Quando se deparou com os trabalhos de Pablo Picasso, de Joan Mirò, de Paul Gauguin e do arquiteto de Barcelona Antoni Gaudí, mudou de opinião. "Me senti encantado e humilhado, porque percebi que perdi os melhores anos da minha vida para fazer cerâmica".

Em 1971 decidiu instalar sua oficina na olaria em ruínas fundada em 1917 por seu pai. "Vi o espaço como um território livre" onde poderia desenvolver sua arte, explica.

As ruínas continuam ali, mas sobre elas surgiu um templo, e não destruir essas ruínas significa preservar sua infância que floresceu feliz nesse espaço.
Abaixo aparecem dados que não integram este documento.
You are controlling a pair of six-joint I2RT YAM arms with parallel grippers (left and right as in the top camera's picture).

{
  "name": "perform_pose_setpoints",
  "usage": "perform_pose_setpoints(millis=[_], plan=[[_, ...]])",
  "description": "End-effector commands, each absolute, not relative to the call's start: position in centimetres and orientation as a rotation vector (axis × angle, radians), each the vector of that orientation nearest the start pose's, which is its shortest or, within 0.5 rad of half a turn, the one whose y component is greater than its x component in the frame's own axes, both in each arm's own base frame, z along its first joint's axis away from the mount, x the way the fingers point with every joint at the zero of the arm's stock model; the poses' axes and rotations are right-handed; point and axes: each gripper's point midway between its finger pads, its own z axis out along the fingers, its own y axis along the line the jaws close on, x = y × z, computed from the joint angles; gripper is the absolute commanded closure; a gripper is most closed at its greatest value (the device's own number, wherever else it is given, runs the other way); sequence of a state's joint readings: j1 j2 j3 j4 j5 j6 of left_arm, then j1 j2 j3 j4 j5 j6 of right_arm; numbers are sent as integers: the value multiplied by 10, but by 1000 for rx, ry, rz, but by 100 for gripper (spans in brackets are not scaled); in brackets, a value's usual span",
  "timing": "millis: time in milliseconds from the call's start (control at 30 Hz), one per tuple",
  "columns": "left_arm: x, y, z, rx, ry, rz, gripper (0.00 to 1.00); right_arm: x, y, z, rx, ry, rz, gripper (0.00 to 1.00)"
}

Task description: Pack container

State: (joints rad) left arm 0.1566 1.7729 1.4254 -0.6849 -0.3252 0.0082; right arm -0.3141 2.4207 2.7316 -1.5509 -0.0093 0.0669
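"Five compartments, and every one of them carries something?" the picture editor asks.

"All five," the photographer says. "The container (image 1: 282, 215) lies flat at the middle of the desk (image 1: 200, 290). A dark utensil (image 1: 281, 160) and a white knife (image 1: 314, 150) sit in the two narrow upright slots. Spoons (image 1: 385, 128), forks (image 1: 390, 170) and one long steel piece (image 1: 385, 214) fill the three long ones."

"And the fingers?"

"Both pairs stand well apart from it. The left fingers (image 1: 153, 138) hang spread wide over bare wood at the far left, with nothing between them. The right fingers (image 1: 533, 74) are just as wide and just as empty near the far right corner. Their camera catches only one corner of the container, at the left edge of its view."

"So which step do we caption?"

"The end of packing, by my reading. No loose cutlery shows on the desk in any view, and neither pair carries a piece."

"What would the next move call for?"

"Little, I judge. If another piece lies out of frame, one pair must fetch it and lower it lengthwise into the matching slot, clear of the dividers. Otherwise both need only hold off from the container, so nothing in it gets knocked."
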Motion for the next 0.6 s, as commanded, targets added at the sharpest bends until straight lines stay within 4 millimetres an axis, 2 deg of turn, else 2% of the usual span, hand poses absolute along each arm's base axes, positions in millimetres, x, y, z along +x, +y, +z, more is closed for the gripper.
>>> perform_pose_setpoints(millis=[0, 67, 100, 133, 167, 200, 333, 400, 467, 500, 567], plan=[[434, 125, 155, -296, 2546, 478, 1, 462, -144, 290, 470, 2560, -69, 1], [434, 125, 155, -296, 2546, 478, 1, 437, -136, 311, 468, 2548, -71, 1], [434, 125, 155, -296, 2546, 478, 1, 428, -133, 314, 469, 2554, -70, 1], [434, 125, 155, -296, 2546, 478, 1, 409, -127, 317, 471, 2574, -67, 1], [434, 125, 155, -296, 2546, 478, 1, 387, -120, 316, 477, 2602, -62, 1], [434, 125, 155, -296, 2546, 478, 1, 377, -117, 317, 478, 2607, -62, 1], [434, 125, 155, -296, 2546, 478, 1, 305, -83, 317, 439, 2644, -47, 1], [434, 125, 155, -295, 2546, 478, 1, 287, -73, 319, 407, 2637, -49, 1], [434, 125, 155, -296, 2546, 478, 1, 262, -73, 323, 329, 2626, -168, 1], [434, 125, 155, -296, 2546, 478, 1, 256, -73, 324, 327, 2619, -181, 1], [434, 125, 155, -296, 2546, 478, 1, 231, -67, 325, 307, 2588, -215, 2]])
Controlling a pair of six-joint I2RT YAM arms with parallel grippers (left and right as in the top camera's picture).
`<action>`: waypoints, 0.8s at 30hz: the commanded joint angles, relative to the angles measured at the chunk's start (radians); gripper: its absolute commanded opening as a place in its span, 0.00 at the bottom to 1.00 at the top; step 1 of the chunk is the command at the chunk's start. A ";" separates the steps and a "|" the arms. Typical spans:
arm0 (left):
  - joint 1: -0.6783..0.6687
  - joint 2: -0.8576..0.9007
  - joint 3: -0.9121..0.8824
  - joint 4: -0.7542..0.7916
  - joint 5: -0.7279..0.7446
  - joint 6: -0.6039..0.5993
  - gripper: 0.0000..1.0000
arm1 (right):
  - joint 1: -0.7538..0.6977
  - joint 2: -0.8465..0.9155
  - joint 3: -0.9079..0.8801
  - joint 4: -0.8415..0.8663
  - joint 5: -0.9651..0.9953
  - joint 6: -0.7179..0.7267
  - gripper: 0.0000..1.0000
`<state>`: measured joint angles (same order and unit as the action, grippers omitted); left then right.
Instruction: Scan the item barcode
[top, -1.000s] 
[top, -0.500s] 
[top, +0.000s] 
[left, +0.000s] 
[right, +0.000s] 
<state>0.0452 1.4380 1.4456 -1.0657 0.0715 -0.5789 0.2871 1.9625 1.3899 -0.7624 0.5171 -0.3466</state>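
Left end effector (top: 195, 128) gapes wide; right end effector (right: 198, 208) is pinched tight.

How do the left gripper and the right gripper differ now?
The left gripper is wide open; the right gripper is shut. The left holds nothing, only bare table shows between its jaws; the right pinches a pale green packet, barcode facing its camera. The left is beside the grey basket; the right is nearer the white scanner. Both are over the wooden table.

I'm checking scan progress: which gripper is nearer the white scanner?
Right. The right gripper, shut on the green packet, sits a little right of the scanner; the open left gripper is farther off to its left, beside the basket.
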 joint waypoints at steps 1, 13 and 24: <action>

As paredes de seus imensos galpões foram revestidas com um azulejo "da cor do tempo". São todos marrons e dourados, com uma tonalidade que muda de acordo com a luz do dia, proporcionando um efeito visual que "somente o tempo e o fogo conseguem emitir", conta apaixonado.

Mais de duas mil esculturas ocupam o lugar. "Tive que criá-las para preencher esses espaços imensos, não tinha como encher o galpão de murais", brinca Brennand.


Seu interesse se voltou para a forma e a matéria. A coloração parece muitas vezes uma insinuação, "existe e foi devorada pelo magenta" dos fornos, explica o ceramista - um caso curioso para o artista que começou a carreira pintando.

"A cerâmica me fez desconfiar das cores", revela.

Brennand passou os primeiros anos trabalhando sozinho. Deixou as finanças nas mãos de seu genro economista e o projeto se tornou viável produzindo azulejos semi-artesanais nos mesmos fornos nos quais o artista preparava suas maravilhosas esculturas.

Hoje em dia, aproximadamente quatro mil pessoas o visitam por mês e 100 operários trabalham no local, muitos são artesãos que produzem decorações baseadas nos trabalhos de Brennand.

Suas esculturas atualmente decoram espaços importantes no Brasil, onde é considerado um grande escultor e ceramista, e já percorreram cidades da Europa e dos Estados Unidos. Neste sábado inaugura exposição em São Paulo (na Caixa Cultural) e no segundo semestre inaugura outra mostra itinerante nas grandes capitais do país.